A few points about technology conceits...

  1. Fusion power is cheap & effective.
  2. Gravitics: the science of gravity manipulation. Both anti-gravity & artificial gravity. Spaceships have artificial gravity. Most planetary vehicles are anti-gravity.
  3. Reactionless drives allow extended acceleration without the need for reaction mass. Spaceships are rated by the maximum acceleration they can produce in Gs, one to six. (A G being, of course, the acceleration due to gravity on Earth at sea-level. i.e. 9.8 m/s2.)
  4. Jump drives allow FTL (faster than light) travel through jumpspace (hyperspace). A starship is rated by the number of parsecs it can travel in one jump, one to six. (A parsec is 3.258 light-years.) Every jump lasts one week regardless of the distance traveled.

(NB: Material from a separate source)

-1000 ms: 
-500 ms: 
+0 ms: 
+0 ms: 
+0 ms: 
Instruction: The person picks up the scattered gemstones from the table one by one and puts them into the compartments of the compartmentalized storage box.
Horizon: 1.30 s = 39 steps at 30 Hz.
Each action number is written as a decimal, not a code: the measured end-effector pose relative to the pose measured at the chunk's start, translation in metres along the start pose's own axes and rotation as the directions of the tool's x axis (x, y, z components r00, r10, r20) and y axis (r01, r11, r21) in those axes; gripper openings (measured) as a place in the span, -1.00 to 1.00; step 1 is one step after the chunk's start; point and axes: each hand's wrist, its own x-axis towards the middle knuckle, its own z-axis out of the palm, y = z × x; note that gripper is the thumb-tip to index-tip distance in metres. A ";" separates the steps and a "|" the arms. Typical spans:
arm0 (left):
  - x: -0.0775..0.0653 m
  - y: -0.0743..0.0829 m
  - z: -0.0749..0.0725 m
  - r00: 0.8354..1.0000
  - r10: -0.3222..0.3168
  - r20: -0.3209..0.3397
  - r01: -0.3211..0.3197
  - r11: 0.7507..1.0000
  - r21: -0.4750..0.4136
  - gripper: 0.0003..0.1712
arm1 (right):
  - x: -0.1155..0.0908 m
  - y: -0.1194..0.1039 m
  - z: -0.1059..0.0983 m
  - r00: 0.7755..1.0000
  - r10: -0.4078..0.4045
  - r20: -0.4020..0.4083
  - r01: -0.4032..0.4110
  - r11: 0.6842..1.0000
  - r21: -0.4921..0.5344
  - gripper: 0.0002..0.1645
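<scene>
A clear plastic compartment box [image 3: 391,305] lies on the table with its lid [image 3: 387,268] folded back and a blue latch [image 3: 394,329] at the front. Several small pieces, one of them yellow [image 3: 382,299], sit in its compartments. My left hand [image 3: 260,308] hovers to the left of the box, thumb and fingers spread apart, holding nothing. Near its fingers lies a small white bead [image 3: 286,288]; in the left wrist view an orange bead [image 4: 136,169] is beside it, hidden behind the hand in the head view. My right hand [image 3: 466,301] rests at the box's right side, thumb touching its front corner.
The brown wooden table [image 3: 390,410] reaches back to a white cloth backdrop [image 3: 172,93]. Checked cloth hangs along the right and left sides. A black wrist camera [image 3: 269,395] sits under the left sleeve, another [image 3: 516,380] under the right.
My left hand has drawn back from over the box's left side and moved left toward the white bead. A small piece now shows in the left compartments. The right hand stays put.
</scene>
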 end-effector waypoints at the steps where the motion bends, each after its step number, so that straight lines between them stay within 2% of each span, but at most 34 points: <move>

While the star map is in two dimensions, we aren't expected to believe hyperspace is two-dimensional; star maps are more akin to node maps, showing relative distance rather than physical reality.
...and now, for some final words:
  • The Imperium is a government of men, not laws, and it rules space. Planets rule themselves.
  • Commerce is the lifeblood of the Imperium. Don’t get in the way of the Imperium’s lifeblood.
  • There is no Prime Directive. If you think you’re smarter than the natives, trade with them.

1 comment:

  1. Aliens are everywhere? Really? Not in my little booklets. What are you talking about?